• **REQUIRED ACTION**: In the listing below, find the line holding "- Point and" and the line holding "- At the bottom". Write out those two lines and all lines between, exactly, and nothing more.

• **INPUT DATA**:

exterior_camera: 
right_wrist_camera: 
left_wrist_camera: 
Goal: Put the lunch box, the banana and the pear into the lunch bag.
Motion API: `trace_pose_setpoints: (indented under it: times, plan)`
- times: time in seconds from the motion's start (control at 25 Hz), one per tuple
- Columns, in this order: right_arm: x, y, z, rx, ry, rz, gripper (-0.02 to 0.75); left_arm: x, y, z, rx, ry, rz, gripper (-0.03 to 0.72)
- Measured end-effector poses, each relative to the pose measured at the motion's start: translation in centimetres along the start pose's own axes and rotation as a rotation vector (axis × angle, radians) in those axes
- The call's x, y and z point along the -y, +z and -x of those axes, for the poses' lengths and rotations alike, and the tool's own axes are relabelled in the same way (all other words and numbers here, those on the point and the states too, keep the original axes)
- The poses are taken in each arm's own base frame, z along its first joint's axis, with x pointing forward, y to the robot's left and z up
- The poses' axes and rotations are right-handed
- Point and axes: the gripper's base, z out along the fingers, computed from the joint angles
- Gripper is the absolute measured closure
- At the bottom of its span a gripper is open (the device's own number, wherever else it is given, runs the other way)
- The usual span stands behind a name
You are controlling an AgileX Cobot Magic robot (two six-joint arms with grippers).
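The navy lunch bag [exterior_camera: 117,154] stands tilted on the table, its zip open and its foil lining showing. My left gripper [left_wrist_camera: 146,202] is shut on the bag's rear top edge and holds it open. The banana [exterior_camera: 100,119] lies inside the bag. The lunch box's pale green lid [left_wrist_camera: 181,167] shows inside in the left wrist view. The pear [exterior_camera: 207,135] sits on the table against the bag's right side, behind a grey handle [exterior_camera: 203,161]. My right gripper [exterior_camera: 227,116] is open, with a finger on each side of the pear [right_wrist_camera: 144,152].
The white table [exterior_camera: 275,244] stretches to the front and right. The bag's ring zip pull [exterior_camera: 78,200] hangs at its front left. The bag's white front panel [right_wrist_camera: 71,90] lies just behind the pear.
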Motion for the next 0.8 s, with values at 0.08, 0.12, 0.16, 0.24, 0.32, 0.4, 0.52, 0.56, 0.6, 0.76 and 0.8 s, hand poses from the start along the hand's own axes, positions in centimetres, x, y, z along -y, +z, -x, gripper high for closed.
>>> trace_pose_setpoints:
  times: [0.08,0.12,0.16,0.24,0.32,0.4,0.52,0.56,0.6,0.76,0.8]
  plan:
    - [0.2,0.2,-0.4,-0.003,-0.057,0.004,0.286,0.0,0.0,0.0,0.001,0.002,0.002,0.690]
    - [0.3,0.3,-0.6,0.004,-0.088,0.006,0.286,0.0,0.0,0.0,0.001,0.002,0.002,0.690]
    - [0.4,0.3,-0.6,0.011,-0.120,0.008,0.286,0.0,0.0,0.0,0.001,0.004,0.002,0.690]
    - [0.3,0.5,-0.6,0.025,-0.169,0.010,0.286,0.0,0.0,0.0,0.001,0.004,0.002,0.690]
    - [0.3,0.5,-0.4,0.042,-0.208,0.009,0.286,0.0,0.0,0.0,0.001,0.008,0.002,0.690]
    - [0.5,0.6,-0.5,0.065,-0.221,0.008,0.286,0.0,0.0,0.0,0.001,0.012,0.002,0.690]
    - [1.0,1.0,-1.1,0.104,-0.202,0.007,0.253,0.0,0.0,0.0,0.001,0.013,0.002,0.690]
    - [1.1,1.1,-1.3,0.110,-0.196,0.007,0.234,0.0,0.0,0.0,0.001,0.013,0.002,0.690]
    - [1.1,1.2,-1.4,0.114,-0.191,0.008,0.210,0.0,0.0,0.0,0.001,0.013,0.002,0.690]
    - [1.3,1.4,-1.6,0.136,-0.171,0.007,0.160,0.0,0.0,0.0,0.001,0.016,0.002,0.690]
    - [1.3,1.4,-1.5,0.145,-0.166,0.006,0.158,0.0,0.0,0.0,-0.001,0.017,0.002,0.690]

• **YOUR SOLUTION**:
- Point and axes: the gripper's base, z out along the fingers, computed from the joint angles
- Gripper is the absolute measured closure
- At the bottom of its span a gripper is open (the device's own number, wherever else it is given, runs the other way)

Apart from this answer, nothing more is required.